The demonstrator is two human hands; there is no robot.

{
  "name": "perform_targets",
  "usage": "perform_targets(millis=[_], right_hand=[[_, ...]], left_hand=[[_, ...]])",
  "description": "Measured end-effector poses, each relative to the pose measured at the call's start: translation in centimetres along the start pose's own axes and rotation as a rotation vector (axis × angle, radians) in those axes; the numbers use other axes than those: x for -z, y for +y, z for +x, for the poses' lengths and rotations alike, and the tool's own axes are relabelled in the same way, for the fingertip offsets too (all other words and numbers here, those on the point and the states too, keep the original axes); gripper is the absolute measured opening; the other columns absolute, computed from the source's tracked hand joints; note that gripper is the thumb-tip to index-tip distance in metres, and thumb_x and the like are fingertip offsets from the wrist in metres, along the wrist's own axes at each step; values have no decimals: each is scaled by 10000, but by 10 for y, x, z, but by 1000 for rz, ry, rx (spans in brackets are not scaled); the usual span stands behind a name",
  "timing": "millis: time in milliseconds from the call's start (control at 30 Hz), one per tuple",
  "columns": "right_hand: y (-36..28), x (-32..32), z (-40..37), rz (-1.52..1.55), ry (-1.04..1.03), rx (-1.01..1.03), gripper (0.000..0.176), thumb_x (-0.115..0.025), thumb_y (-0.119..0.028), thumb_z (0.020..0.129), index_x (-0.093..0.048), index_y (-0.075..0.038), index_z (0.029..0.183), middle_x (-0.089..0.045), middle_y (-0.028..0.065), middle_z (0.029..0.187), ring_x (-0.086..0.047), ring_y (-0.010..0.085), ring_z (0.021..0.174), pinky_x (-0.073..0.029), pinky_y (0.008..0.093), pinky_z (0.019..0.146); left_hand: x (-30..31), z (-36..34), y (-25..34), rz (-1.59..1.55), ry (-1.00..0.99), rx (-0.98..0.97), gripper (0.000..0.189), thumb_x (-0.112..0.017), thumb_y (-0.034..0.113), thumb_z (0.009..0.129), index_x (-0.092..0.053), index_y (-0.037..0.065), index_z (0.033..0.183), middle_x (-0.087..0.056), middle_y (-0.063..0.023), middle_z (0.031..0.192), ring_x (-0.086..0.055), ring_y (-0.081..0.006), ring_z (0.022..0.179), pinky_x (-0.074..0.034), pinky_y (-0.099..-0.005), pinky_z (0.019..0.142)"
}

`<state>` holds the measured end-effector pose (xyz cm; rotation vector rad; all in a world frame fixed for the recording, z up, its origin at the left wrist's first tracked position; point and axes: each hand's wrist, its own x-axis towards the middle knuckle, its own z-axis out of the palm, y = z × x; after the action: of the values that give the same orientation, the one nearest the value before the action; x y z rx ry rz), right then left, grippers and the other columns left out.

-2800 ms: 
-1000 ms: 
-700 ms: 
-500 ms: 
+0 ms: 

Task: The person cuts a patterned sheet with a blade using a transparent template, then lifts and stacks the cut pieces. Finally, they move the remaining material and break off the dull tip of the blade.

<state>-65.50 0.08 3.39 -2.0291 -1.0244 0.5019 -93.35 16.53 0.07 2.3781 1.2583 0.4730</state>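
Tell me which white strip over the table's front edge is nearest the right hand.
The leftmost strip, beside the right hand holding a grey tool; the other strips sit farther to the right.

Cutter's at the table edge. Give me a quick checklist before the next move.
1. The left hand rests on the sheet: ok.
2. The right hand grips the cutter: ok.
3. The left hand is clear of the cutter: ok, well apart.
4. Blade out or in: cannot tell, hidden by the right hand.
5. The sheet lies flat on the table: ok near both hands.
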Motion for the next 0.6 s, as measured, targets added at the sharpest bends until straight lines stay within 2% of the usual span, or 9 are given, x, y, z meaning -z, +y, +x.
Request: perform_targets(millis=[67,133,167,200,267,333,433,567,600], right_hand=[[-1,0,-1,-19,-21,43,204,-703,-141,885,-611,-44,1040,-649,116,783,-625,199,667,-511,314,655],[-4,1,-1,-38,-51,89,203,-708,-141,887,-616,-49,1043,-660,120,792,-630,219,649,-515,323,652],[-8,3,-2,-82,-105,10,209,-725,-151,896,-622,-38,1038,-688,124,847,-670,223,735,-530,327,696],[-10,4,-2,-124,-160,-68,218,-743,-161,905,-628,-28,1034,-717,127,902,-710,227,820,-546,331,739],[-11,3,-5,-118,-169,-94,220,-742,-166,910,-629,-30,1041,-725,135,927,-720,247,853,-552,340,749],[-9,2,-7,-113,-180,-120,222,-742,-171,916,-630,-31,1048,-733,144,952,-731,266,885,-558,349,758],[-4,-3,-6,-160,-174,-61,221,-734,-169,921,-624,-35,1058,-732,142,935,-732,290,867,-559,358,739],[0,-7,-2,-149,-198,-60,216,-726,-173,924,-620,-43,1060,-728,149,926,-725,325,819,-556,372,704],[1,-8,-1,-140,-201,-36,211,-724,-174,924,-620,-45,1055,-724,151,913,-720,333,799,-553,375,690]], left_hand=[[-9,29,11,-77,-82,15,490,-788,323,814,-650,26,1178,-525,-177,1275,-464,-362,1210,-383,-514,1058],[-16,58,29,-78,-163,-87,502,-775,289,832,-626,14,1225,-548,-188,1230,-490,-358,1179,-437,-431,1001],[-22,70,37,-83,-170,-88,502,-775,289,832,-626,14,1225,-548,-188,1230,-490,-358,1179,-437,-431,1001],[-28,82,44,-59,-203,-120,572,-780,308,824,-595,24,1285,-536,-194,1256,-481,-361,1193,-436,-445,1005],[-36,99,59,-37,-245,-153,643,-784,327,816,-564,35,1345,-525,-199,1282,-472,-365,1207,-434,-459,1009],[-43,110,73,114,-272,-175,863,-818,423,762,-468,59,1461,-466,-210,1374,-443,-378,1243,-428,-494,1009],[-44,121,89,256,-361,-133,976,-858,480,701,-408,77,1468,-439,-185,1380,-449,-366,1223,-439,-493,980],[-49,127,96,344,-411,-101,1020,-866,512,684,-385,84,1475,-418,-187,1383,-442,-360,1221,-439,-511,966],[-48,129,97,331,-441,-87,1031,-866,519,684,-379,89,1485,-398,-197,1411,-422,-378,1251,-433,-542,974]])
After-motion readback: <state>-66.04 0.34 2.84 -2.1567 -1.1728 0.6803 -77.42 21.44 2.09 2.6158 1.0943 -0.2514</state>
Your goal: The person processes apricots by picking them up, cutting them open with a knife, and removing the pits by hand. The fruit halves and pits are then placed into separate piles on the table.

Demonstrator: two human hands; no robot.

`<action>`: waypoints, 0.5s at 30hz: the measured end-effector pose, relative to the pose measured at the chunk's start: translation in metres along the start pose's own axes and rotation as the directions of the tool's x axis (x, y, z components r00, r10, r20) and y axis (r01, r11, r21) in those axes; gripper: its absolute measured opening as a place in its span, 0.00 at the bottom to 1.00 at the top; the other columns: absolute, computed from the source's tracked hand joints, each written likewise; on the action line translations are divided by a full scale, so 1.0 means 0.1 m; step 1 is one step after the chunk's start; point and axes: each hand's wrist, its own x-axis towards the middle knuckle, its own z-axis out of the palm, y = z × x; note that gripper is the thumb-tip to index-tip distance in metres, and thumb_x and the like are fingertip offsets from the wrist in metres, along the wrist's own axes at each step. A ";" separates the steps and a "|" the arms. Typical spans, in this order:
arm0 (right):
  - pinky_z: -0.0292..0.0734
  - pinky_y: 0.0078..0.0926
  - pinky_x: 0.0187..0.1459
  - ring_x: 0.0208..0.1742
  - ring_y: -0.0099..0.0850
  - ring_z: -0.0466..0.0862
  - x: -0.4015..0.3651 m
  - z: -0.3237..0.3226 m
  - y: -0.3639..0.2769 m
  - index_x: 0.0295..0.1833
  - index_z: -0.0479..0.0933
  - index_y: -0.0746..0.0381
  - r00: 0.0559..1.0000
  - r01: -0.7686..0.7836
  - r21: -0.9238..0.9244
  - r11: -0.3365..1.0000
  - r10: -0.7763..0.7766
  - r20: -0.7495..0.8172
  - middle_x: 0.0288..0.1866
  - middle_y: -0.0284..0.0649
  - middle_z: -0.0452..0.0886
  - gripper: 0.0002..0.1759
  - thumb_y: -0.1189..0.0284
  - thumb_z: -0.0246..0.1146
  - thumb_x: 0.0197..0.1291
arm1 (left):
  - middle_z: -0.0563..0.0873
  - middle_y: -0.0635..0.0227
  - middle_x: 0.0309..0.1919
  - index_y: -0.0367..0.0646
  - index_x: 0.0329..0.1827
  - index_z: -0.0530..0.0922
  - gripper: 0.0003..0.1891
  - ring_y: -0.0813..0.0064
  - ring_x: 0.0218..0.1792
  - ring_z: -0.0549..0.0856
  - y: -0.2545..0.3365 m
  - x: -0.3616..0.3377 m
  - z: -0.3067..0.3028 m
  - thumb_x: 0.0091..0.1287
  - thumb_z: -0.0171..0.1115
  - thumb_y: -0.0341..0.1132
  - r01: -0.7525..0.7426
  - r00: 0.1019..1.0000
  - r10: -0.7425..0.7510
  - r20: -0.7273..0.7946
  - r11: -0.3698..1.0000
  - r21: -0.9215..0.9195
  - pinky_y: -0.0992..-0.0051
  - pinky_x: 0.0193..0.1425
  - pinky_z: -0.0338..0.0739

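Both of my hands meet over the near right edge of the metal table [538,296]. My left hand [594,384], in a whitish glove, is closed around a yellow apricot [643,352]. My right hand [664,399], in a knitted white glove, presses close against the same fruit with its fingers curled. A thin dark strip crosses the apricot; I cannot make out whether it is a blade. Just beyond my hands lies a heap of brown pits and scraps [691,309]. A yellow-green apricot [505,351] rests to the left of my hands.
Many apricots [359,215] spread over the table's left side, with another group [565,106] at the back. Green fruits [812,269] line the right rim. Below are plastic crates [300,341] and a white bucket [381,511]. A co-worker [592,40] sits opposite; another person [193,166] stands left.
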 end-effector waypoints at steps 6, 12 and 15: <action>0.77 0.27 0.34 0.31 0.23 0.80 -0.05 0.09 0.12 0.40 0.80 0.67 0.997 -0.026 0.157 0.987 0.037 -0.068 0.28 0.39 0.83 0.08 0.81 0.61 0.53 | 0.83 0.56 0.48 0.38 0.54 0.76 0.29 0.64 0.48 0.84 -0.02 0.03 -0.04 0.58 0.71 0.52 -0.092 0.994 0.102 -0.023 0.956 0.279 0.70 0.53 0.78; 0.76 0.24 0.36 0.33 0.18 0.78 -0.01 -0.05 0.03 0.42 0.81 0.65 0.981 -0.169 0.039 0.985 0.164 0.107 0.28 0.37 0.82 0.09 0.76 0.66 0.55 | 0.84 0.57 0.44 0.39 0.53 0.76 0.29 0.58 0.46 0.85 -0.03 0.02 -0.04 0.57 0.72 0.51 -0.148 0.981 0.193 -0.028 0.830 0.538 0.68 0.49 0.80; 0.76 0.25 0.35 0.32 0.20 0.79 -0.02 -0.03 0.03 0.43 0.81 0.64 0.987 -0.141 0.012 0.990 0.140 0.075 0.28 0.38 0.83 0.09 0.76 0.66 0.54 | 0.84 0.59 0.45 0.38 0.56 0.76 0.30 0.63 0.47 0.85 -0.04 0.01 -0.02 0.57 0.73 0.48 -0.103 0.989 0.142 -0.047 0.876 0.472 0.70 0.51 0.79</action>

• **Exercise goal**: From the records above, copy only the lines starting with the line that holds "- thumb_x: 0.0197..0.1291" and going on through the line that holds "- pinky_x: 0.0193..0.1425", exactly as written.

• **Answer**:
  - thumb_x: 0.0197..0.1291
arm1 (left):
  - middle_z: -0.0563..0.0873
  - middle_y: -0.0635..0.0227
  - middle_x: 0.0309..0.1919
  - index_y: -0.0367..0.0646
  - index_x: 0.0329..0.1827
  - index_z: -0.0530..0.0922
  - gripper: 0.0003..0.1891
  - ring_y: -0.0813..0.0064
  - ring_x: 0.0218..0.1792
  - ring_z: -0.0549..0.0856
  - y: -0.2545..0.3365 m
  - x: -0.3616..0.3377 m
  - z: -0.3067..0.3028 m
  - thumb_x: 0.0091..0.1287
  - thumb_z: -0.0171..0.1115
  - thumb_y: -0.0341..0.1132
  - r01: -0.7525..0.7426
  - r00: 0.1019..1.0000
  - r10: -0.7425..0.7510
  - r20: -0.7273..0.7946
  - r11: -0.3698..1.0000
  - r21: -0.9215..0.9195
  - pinky_y: -0.0992..-0.0051
  - pinky_x: 0.0193..0.1425

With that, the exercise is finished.